■ EXERCISE DETAILS ■
The entries must be retyped exactly, down to the last line.

Stored data entries:
====

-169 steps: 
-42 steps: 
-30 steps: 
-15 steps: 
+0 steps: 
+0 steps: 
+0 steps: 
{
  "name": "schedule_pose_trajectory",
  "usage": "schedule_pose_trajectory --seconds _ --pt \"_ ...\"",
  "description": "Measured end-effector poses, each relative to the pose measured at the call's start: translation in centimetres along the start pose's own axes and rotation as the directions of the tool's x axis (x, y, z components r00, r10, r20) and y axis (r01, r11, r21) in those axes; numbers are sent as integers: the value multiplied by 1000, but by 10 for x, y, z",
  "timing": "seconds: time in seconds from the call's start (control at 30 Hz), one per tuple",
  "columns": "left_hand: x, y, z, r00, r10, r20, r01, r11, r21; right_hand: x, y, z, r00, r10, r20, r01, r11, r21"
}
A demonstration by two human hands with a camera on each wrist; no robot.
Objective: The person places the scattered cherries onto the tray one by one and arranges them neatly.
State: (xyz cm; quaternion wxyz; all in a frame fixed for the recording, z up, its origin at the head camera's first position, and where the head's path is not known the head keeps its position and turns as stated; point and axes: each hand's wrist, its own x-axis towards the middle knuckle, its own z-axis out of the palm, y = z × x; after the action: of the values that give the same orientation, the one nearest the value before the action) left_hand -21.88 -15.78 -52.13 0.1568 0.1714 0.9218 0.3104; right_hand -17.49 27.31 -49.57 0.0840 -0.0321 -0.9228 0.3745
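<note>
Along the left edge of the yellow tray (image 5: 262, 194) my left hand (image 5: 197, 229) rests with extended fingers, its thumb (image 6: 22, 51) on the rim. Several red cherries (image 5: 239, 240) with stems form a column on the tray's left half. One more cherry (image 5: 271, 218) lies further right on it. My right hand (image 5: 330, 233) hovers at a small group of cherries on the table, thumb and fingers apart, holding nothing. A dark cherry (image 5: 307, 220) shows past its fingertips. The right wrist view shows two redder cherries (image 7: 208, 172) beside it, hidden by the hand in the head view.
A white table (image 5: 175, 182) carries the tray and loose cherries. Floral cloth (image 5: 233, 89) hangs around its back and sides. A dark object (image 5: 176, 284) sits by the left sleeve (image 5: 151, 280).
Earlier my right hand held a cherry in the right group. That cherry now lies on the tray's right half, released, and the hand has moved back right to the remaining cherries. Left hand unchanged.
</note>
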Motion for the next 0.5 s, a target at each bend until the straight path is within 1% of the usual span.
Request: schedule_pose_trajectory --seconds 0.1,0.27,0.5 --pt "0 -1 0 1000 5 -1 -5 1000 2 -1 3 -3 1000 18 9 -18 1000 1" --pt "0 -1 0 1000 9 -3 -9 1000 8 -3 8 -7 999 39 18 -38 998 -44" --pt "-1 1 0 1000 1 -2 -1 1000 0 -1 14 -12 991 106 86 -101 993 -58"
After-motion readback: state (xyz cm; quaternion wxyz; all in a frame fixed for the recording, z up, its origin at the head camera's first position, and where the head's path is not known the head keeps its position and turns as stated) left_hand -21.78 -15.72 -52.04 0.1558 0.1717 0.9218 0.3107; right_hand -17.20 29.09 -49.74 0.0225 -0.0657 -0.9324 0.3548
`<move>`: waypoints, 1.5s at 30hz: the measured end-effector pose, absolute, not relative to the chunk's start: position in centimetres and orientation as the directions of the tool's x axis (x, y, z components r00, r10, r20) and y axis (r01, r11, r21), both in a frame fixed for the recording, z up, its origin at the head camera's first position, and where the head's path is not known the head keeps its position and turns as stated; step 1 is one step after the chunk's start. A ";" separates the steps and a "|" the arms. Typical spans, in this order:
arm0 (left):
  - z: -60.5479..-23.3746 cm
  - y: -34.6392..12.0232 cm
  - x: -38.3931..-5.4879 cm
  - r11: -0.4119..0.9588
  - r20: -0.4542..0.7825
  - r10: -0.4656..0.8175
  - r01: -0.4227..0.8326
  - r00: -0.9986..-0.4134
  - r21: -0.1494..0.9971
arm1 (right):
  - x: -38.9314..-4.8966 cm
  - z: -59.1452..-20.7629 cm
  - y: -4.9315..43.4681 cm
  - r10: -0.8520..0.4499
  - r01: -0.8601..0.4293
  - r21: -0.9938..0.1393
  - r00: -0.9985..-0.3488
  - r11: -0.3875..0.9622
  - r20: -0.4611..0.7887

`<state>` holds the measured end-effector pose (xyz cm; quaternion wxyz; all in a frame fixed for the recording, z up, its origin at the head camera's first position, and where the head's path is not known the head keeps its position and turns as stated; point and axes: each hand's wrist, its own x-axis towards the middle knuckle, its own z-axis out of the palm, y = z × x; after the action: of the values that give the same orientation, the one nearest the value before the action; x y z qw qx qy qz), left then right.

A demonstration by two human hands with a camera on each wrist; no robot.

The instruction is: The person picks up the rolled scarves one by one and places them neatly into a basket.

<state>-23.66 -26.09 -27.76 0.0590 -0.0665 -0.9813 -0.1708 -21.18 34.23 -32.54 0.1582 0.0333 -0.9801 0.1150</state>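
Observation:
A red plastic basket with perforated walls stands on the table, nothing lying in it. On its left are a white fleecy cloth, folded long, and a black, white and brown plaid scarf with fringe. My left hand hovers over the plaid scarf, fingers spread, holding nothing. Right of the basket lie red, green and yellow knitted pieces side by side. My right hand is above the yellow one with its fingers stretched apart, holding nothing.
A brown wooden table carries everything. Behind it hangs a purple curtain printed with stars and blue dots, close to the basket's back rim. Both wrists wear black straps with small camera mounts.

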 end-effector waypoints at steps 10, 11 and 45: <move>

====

■ FINAL ANSWER ■
-169 steps: 
-42 steps: 
-30 steps: 
-15 steps: 
+0 steps: 
+0 steps: 
+0 steps: 
{
  "name": "schedule_pose_trajectory",
  "usage": "schedule_pose_trajectory --seconds _ --pt \"_ ...\"",
  "description": "Measured end-effector poses, each relative to the pose measured at the call's start: translation in centimetres along the start pose's own axes and rotation as the directions of the tool's x axis (x, y, z components r00, r10, r20) and y axis (r01, r11, r21) in those axes; numbers are sent as integers: the value multiplied by 1000, but by 10 for x, y, z",
  "timing": "seconds: time in seconds from the call's start (control at 30 Hz), one per tuple",
  "columns": "left_hand: x, y, z, r00, r10, r20, r01, r11, r21; right_hand: x, y, z, r00, r10, r20, r01, r11, r21"
}
A demonstration by two human hands with a camera on each wrist; no robot.
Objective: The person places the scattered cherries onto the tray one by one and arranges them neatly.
State: (xyz cm; quaternion wxyz; all in a frame fixed for the recording, z up, its origin at the head camera's first position, and where the head's path is not known the head keeps its position and turns as stated; point and axes: each hand's wrist, its own x-axis towards the middle knuckle, its own z-axis out of the palm, y = z × x; after the action: of the values that give the same orientation, the one nearest the value before the action) left_hand -21.88 -15.78 -52.13 0.1568 0.1714 0.9218 0.3104; right_hand -17.49 27.31 -49.57 0.0840 -0.0321 -0.9228 0.3745
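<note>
Along the left edge of the yellow tray (image 5: 262, 194) my left hand (image 5: 197, 229) rests with extended fingers, its thumb (image 6: 22, 51) on the rim. Several red cherries (image 5: 239, 240) with stems form a column on the tray's left half. One more cherry (image 5: 271, 218) lies further right on it. My right hand (image 5: 330, 233) hovers at a small group of cherries on the table, thumb and fingers apart, holding nothing. A dark cherry (image 5: 307, 220) shows past its fingertips. The right wrist view shows two redder cherries (image 7: 208, 172) beside it, hidden by the hand in the head view.
A white table (image 5: 175, 182) carries the tray and loose cherries. Floral cloth (image 5: 233, 89) hangs around its back and sides. A dark object (image 5: 176, 284) sits by the left sleeve (image 5: 151, 280).
Earlier my right hand held a cherry in the right group. That cherry now lies on the tray's right half, released, and the hand has moved back right to the remaining cherries. Left hand unchanged.
</note>
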Motion for the next 0.5 s, a target at each bend until the straight path is within 1% of the usual span.
Request: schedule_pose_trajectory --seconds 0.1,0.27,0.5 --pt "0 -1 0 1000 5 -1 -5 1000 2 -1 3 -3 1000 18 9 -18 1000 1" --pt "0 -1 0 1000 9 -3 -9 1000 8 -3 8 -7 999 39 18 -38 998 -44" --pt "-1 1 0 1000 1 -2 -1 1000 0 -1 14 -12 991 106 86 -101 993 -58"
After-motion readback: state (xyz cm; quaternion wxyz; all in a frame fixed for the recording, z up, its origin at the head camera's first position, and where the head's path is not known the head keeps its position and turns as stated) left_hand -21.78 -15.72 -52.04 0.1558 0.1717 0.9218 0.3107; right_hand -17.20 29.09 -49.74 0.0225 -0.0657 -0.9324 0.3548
`<move>`: waypoints, 1.5s at 30hz: the measured end-effector pose, absolute, not relative to the chunk's start: position in centimetres and orientation as the directions of the tool's x axis (x, y, z components r00, r10, r20) and y axis (r01, r11, r21), both in a frame fixed for the recording, z up, its origin at the head camera's first position, and where the head's path is not known the head keeps its position and turns as stated; step 1 is one step after the chunk's start. A ";" separates the steps and a "|" the arms. Typical spans, in this order:
arm0 (left):
  - z: -60.5479..-23.3746 cm
  - y: -34.6392..12.0232 cm
  - x: -38.3931..-5.4879 cm
  - r11: -0.4119..0.9588
  - r20: -0.4542..0.7825
  - r10: -0.4656..0.8175
  - r01: -0.4227..0.8326
  - r00: -0.9986..-0.4134
  - r21: -0.1494..0.9971
arm1 (right):
  - x: -38.9314..-4.8966 cm
  - z: -59.1452..-20.7629 cm
  - y: -4.9315..43.4681 cm
  - r10: -0.8520..0.4499
  - r01: -0.8601..0.4293
  - r21: -0.9938..0.1393
  - r00: -0.9985..-0.3488
  - r11: -0.3875..0.9622
  - r20: -0.4611..0.7887

`<state>` holds the measured end-effector pose (xyz cm; quaternion wxyz; all in a frame fixed for the recording, z up, its origin at the head camera's first position, and where the head's path is not known the head keeps its position and turns as stated; point and axes: each hand's wrist, its own x-axis towards the middle knuckle, its own z-axis out of the palm, y = z × x; after the action: of the values that give the same orientation, the one nearest the value before the action; x y z qw qx qy qz), left then right.

A demonstration by two human hands with a camera on each wrist; no robot.

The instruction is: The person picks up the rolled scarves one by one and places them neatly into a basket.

<state>-23.66 -26.09 -27.76 0.0590 -0.0665 -0.9813 -0.1708 -21.18 34.23 -32.54 0.1582 0.0333 -0.9801 0.1150</state>
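Observation:
A red plastic basket with perforated walls stands on the table, nothing lying in it. On its left are a white fleecy cloth, folded long, and a black, white and brown plaid scarf with fringe. My left hand hovers over the plaid scarf, fingers spread, holding nothing. Right of the basket lie red, green and yellow knitted pieces side by side. My right hand is above the yellow one with its fingers stretched apart, holding nothing.
A brown wooden table carries everything. Behind it hangs a purple curtain printed with stars and blue dots, close to the basket's back rim. Both wrists wear black straps with small camera mounts.
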
 end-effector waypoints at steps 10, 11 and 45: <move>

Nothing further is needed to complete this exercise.